*** Begin section ***

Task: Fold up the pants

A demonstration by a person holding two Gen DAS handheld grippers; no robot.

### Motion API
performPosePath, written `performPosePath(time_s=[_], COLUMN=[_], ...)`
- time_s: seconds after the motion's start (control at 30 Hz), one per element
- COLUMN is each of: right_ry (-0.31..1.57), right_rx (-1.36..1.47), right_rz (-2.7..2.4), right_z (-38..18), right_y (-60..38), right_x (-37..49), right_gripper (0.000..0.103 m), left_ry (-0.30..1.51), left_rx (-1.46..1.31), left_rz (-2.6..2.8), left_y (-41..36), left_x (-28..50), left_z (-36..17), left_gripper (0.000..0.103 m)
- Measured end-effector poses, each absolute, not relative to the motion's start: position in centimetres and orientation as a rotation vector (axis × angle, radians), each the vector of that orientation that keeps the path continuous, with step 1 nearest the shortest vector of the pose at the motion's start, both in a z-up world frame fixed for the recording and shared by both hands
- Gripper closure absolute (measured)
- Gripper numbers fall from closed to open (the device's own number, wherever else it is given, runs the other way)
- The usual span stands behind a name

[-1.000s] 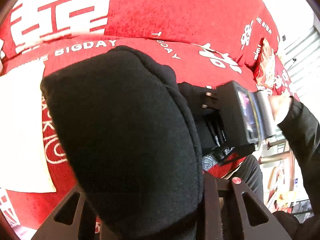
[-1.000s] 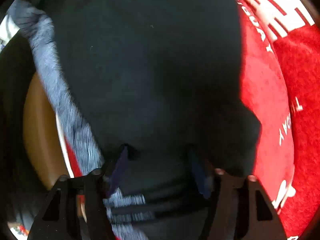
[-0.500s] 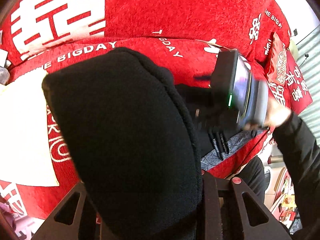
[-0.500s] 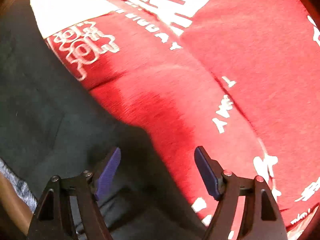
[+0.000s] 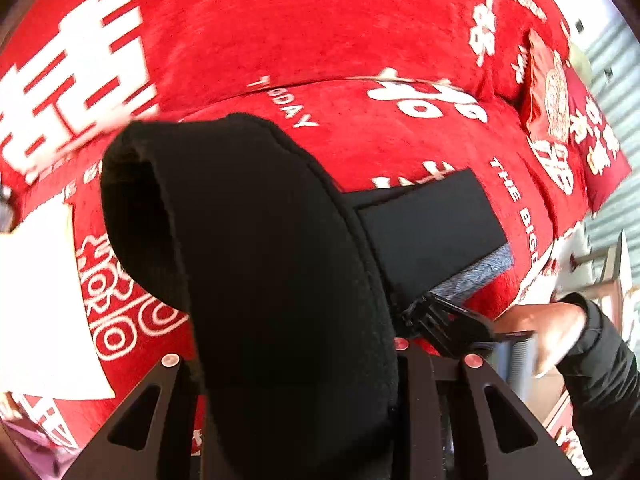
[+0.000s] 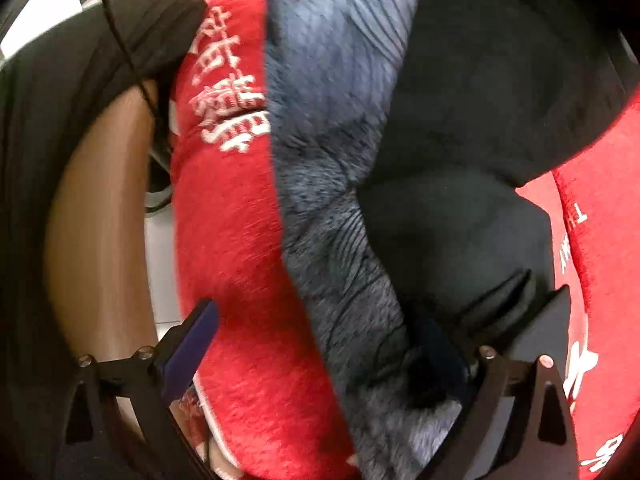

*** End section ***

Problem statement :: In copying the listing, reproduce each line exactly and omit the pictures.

Result ::
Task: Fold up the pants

A demonstration by a person holding two Gen DAS handheld grippers; no robot.

### Motion API
performPosePath, written `performPosePath(time_s=[_], COLUMN=[_], ...)`
- time_s: seconds after the motion's start (control at 30 Hz), one per element
- COLUMN is each of: right_ry (-0.31..1.57), right_rx (-1.36..1.47), right_rz (-2.7..2.4), right_z (-38..18), right_y (-60..38), right_x (-37..49), right_gripper (0.000..0.103 m), left_ry (-0.30..1.51), left_rx (-1.46..1.31), left_rz (-2.6..2.8), left_y (-41..36), left_x (-28..50), left_z (-36..17), left_gripper (0.000..0.103 m)
- Measured end-effector poses, each absolute, not relative to the motion's start: position in centimetres and orientation as a rotation vector (axis × angle, radians), each the vector of that orientation that keeps the path continuous, with step 1 nearest the shortest vector of the pose at the motion's start, both in a z-up world frame fixed for the recording and shared by both hands
- Gripper closure absolute (measured)
- Gripper numbers fall from closed to open (the device's own number, wherever else it is given, runs the other way)
- The usual span stands behind a name

[-1.000s] 
[-1.000s] 
[-0.500s] 
[-0.500s] 
[+0.000s] 
[+0.000s] 

That is the entire output.